▸ What you will do: Only lines that contain the word "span" are to be returned from the data below.

▸ Data extract:

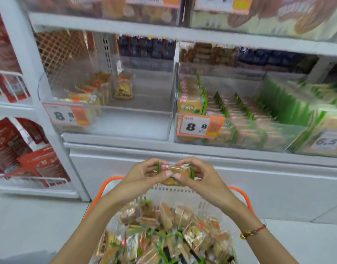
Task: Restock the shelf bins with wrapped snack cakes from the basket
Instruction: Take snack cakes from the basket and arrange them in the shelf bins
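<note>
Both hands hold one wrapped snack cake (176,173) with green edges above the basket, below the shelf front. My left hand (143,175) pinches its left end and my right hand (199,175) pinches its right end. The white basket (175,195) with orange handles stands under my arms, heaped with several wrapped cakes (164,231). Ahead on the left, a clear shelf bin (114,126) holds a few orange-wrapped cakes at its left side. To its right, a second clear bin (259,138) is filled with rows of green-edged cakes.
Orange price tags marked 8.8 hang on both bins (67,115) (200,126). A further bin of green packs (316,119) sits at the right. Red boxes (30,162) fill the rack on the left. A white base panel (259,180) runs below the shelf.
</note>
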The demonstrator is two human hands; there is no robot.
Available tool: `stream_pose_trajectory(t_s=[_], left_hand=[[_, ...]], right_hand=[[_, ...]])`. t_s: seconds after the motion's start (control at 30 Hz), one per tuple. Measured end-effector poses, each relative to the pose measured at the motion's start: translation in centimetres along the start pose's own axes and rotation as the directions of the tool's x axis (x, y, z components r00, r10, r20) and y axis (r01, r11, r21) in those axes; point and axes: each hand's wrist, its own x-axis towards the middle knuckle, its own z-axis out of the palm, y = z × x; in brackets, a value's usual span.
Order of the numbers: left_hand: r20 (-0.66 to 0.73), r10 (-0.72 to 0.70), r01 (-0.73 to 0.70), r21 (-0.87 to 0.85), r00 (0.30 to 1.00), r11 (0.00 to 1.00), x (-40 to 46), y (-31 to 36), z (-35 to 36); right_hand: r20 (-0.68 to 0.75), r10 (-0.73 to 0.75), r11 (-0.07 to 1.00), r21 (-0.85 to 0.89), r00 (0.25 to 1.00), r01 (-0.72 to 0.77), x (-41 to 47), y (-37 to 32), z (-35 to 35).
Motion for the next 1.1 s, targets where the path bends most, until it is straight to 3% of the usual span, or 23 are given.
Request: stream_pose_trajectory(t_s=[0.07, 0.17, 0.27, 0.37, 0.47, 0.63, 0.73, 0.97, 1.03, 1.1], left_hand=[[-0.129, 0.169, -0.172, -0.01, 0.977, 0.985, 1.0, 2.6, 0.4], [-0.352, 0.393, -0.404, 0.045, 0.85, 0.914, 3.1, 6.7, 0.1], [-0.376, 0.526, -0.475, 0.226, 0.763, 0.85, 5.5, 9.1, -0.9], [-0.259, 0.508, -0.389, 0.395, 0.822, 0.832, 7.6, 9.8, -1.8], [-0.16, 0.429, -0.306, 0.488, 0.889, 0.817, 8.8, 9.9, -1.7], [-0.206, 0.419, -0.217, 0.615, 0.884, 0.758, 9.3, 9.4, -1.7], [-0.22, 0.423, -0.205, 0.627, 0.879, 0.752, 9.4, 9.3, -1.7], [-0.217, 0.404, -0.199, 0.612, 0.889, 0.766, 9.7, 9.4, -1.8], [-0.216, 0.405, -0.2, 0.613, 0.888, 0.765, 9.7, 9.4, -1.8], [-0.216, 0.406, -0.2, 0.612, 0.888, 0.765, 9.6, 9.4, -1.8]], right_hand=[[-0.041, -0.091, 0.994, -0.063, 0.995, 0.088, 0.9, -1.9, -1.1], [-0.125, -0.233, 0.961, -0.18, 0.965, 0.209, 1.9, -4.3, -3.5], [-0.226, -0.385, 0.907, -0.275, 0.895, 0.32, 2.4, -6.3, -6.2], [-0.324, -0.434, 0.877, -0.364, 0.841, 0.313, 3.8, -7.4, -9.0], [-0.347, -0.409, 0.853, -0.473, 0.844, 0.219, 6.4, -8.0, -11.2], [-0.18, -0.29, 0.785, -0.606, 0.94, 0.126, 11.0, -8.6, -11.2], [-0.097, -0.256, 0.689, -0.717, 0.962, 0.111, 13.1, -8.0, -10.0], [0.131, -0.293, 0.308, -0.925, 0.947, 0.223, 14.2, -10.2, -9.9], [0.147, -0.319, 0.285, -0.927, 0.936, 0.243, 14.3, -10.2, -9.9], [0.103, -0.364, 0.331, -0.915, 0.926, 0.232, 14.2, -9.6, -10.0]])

▸ Exercise output:
Available tool: `stream_pose_trajectory(t_s=[_], left_hand=[[_, ...]], right_hand=[[_, ...]])`. t_s: seconds after the motion's start (control at 30 Hz), one per tuple. Measured end-effector poses, each relative to the pose measured at the motion's start: translation in centimetres along the start pose's own axes and rotation as the directions of the tool's x axis (x, y, z components r00, r10, r20) and y axis (r01, r11, r21) in those axes; point and axes: each hand's wrist, its own x-axis towards the middle knuckle, its own z-axis out of the palm, y = z × x; in brackets, a value's usual span.
Motion for the next 1.1 s, targets where the path bends most, until it is straight to 3% of the usual span, or 23 are given.

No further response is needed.